→ YOUR ASSIGNMENT:
Pull out every line from the listing that has the word "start".

→ RECORDS FOR THE EXERCISE:
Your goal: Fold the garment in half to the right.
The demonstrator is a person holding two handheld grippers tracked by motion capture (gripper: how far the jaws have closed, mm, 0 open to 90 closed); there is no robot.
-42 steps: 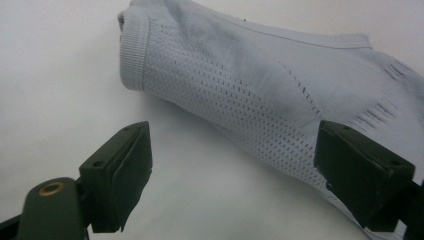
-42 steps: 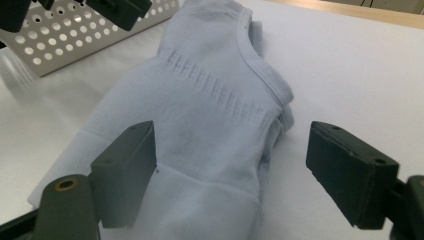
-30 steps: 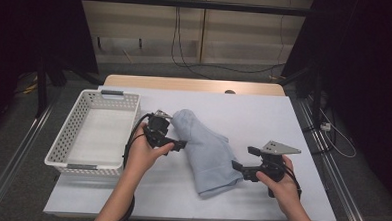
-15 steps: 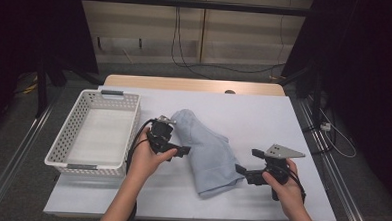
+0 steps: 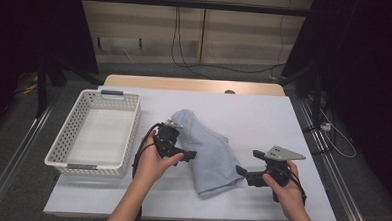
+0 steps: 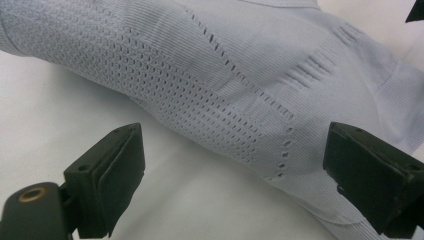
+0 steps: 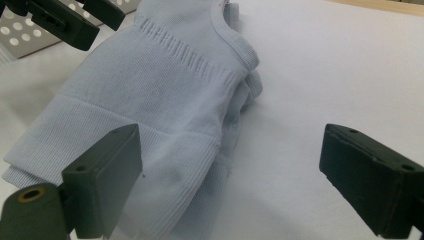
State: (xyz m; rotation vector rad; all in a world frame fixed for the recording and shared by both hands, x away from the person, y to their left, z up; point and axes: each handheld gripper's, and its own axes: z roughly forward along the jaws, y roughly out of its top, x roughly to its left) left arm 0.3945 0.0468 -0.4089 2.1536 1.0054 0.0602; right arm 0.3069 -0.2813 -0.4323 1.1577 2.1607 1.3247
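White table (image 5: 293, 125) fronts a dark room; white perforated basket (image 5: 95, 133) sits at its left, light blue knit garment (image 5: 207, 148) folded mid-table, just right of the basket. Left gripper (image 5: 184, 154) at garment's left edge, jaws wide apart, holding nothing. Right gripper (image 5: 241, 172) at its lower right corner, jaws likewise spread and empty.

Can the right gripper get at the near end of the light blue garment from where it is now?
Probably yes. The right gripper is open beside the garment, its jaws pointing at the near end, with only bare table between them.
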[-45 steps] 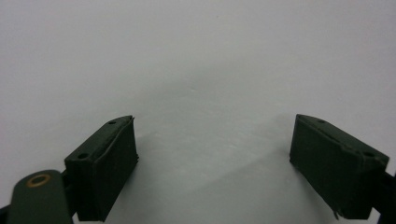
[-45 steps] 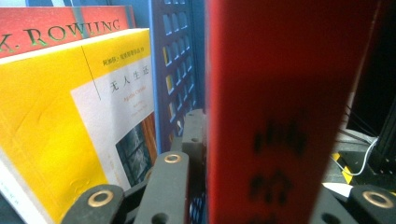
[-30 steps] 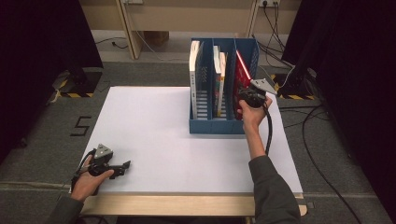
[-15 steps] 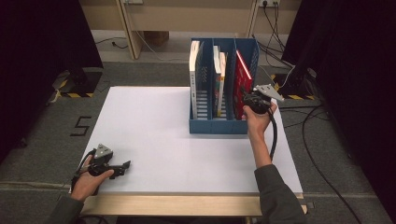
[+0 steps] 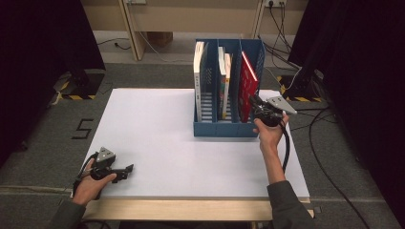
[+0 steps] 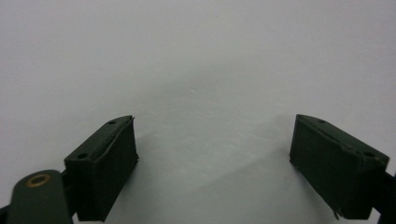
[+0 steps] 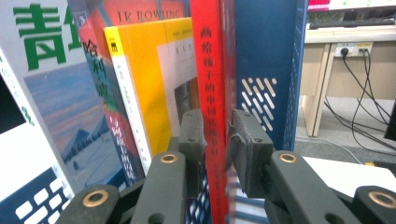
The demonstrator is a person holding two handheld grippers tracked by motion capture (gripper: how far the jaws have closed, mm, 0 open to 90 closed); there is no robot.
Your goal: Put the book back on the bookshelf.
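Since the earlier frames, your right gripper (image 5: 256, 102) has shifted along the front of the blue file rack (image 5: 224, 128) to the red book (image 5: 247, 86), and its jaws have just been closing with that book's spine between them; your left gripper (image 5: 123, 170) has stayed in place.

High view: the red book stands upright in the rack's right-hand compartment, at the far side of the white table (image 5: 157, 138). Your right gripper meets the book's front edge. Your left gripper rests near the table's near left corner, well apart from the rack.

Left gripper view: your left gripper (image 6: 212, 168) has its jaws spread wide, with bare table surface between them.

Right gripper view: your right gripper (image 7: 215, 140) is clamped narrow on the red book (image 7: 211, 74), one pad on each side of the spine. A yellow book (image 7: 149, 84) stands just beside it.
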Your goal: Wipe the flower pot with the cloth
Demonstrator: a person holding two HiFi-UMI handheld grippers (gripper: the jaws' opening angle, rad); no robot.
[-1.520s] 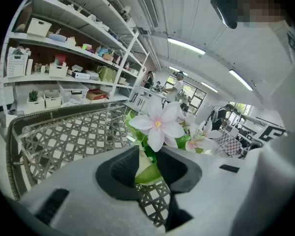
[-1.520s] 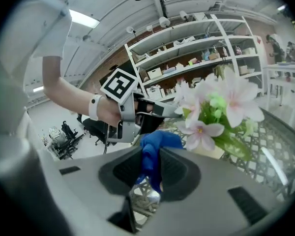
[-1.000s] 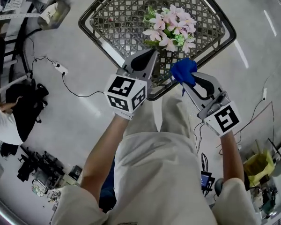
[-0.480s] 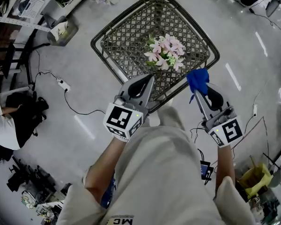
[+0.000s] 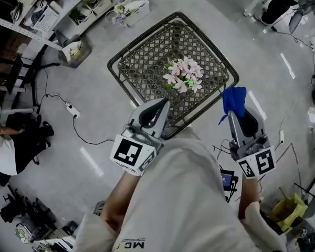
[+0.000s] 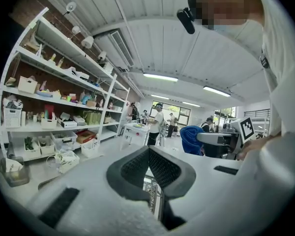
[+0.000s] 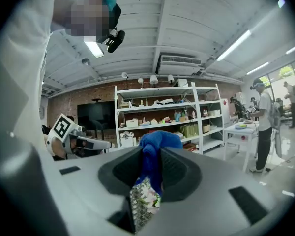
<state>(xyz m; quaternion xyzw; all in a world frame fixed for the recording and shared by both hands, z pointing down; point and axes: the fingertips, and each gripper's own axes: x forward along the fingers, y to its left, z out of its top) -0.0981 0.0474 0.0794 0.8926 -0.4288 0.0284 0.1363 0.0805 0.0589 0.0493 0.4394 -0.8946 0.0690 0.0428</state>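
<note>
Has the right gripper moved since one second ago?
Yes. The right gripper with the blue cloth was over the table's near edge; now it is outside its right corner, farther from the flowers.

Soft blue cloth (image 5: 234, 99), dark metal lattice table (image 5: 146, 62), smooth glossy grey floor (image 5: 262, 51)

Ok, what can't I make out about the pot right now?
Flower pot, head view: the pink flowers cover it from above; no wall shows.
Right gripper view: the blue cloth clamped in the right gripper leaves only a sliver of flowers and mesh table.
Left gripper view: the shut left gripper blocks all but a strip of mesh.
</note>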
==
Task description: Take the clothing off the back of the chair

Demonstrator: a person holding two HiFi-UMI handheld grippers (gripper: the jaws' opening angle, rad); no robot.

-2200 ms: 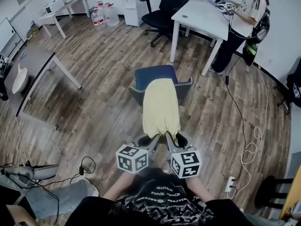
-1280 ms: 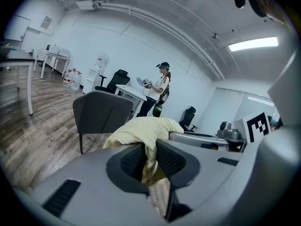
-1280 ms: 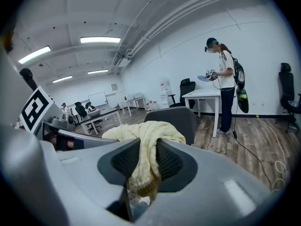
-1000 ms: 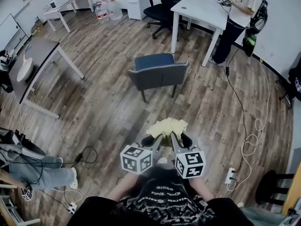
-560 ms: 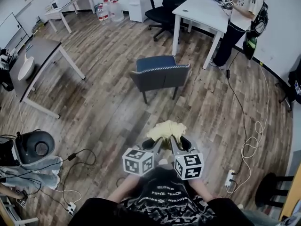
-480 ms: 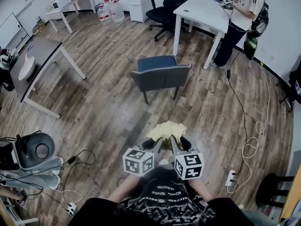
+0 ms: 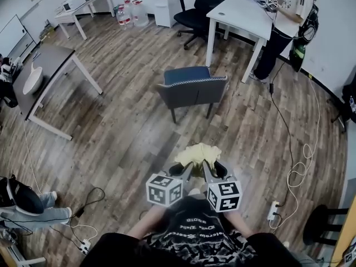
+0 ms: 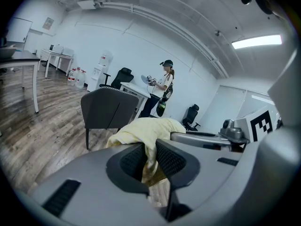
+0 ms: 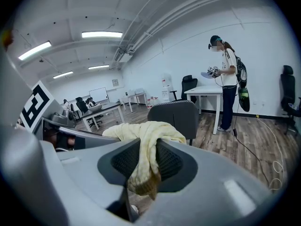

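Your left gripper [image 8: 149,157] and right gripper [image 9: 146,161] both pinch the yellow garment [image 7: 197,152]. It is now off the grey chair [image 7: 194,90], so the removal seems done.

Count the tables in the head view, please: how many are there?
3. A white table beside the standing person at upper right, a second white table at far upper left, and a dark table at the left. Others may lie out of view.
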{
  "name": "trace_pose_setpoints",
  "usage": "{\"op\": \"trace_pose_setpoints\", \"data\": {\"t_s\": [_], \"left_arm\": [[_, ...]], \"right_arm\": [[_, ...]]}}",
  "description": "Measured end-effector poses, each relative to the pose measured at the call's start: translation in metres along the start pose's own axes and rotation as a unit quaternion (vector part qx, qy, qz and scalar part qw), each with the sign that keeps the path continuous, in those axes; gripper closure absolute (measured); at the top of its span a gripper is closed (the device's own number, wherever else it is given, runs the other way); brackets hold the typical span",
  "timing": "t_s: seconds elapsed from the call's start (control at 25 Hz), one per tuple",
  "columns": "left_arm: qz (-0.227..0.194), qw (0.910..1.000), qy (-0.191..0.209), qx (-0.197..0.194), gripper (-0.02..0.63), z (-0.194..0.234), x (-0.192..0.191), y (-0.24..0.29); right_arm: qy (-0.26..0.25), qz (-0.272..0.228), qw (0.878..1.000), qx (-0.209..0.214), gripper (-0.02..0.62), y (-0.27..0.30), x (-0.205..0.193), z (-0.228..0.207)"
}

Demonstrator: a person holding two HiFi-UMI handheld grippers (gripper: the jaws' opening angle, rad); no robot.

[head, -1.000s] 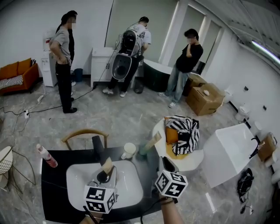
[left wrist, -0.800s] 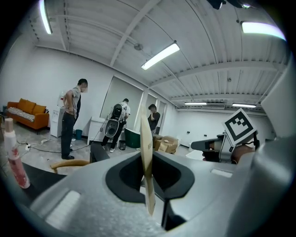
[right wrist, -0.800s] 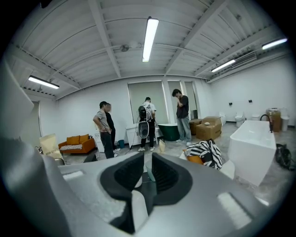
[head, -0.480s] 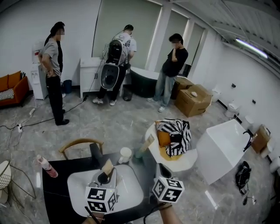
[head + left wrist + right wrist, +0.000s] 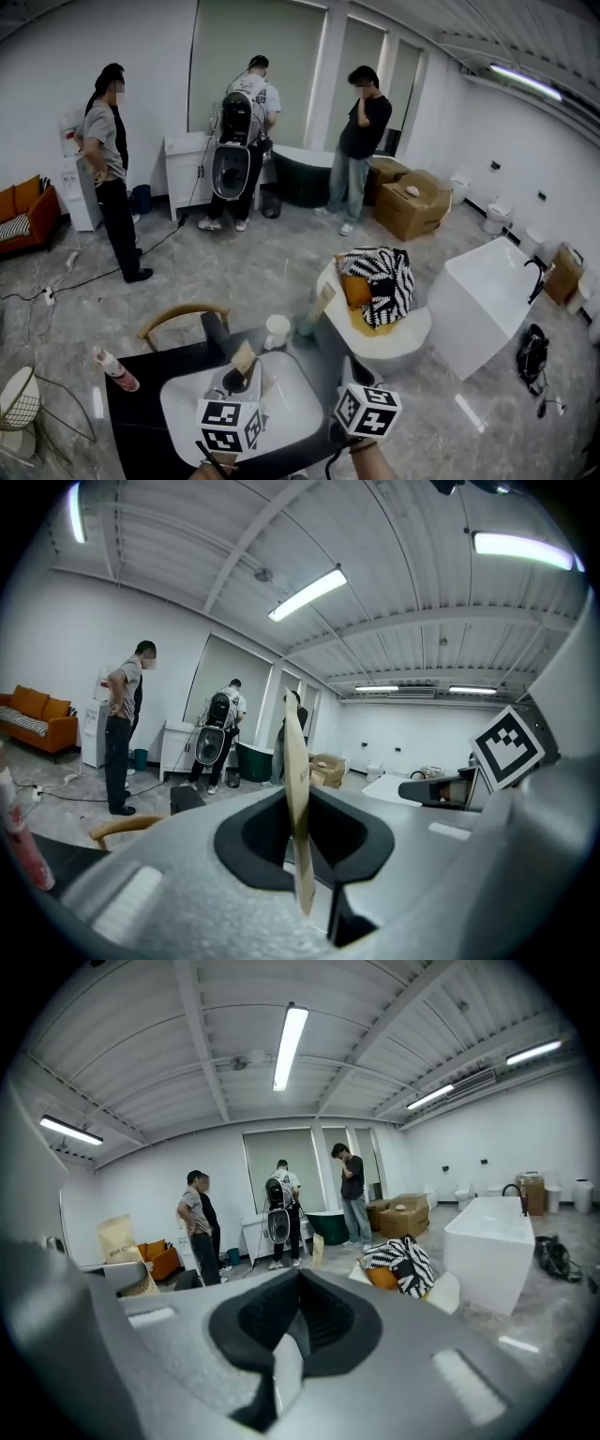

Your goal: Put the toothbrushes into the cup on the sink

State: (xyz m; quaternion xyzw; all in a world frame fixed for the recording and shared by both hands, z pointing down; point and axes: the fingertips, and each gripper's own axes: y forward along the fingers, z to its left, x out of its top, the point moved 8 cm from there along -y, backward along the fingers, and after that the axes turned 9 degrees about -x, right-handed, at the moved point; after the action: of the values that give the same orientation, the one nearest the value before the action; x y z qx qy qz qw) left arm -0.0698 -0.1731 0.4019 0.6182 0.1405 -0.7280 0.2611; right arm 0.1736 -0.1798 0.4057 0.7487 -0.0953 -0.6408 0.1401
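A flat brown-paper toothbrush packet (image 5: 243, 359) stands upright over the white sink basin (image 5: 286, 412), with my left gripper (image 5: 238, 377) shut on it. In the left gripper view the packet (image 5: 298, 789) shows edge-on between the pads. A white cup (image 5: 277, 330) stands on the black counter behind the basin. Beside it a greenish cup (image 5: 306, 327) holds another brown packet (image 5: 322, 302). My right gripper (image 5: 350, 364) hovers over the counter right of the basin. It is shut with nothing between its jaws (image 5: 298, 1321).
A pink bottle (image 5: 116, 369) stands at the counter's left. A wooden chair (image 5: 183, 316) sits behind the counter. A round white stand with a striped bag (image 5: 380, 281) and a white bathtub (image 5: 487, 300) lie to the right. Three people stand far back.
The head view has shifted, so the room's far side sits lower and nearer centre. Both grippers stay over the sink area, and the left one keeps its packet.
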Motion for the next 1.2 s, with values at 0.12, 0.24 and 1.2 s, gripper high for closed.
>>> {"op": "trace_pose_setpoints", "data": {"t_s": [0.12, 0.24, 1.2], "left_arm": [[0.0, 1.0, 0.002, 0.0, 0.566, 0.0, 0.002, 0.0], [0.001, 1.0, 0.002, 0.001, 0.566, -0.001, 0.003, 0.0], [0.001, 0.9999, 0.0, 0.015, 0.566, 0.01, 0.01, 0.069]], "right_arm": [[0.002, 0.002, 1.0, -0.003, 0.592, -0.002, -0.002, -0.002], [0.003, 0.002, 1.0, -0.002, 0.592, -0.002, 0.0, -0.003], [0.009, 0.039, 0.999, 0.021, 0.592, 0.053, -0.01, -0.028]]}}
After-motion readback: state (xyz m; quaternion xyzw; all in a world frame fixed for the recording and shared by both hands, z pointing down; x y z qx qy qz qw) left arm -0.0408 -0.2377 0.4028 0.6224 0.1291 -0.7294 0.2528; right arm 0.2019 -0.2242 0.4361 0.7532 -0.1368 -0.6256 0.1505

→ SOLUTION FOR THIS EXERCISE:
  "description": "Measured end-effector poses, each relative to the pose measured at the call's start: translation in metres along the start pose's own axes and rotation as a unit quaternion (vector part qx, qy, qz and scalar part qw), each with the sign that keeps the path continuous, in those axes; gripper closure absolute (measured); at the top of its span a gripper is closed (the device's own number, wherever else it is given, runs the other way); brackets hold the typical span",
  "timing": "t_s: seconds elapsed from the call's start (control at 25 Hz), one per tuple",

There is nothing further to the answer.